And I remain unsurprised when the FBI agent pulls a gun on Naz when he reaches in to his bag. I think there are statements being made when the FBI agent is pissed at Naz and Maalik for “wasting her time” and that the boys are compelled to apologize for the inconvenience, despite the fact they were literally just existing as Black muslims and the FBI agent decided that not buying a gun was enough of a reason to tail them all day.
But it is those outside pressures, the concern that they will be outed, that they will be disowned, that they will lose everything that starts driving a wedge between Naz and Maalik. That Naz’s sister finds out and Naz is scared she’ll tell their parents. Those all start when the FBI starts questioning them, though there are multiple other forces at play.

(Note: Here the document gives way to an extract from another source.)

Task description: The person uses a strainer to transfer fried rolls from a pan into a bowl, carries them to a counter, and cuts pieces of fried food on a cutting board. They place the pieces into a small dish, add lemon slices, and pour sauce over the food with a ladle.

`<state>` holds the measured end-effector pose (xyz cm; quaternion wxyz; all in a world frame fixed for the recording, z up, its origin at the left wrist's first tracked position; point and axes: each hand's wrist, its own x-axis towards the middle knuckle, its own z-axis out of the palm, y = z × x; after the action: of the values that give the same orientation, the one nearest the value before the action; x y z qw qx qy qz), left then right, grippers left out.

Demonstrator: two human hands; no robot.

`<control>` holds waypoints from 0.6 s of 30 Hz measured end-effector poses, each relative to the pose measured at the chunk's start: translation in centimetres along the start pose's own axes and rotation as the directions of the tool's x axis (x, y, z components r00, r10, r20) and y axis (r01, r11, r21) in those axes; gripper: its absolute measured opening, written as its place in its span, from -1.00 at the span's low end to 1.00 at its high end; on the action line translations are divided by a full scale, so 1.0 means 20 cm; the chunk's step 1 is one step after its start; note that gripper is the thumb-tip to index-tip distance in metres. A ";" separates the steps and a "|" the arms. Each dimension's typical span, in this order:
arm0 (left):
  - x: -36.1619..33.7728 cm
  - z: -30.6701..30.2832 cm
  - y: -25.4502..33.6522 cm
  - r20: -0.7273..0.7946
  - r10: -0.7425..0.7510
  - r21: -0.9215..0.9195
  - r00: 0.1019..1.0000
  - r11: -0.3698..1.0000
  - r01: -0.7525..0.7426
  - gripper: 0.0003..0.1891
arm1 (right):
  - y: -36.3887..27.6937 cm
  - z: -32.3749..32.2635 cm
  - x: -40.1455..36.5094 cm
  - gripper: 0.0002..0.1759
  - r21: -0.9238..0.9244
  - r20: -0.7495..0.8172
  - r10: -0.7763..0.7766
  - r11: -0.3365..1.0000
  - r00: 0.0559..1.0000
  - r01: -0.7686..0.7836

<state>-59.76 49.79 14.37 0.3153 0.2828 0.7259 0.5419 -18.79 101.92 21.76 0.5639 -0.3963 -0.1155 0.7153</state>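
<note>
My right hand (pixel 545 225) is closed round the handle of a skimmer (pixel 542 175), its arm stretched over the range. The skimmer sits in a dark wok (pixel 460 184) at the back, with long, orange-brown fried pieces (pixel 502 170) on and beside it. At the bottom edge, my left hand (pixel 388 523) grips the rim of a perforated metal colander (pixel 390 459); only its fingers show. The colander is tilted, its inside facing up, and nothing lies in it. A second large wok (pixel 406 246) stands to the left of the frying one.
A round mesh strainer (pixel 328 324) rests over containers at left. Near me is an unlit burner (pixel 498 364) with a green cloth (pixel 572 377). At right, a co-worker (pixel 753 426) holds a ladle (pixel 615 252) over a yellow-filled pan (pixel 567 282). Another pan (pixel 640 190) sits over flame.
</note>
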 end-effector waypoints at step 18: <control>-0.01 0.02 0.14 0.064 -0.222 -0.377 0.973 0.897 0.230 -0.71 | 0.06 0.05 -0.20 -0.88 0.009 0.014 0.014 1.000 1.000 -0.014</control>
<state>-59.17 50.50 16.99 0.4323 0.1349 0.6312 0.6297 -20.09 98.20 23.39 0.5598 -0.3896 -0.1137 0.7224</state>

Now. I think I wrote up a post after I watched Love of Siam, and how fucking furious I was that they ended that film on a separation. But that does not mean I hate separation narratives in queer cinema (I hated the one in LoS because I felt tricked). But Naz and Maalik separating at the end makes sense given their circumstances. There is no winning here. Naz is too kind to slaughter a chicken, Maalik feels compelled to show that he can do it, and Maalik ends up wounded and the chicken ends up dead without either of them laying a hand on it. There are repercussions here, a car accident, an injured person that could have been spared by just killing the chicken. I like that despite the fact that Naz and Maalik do have multiple fights in the film, it is not a fight that breaks them up.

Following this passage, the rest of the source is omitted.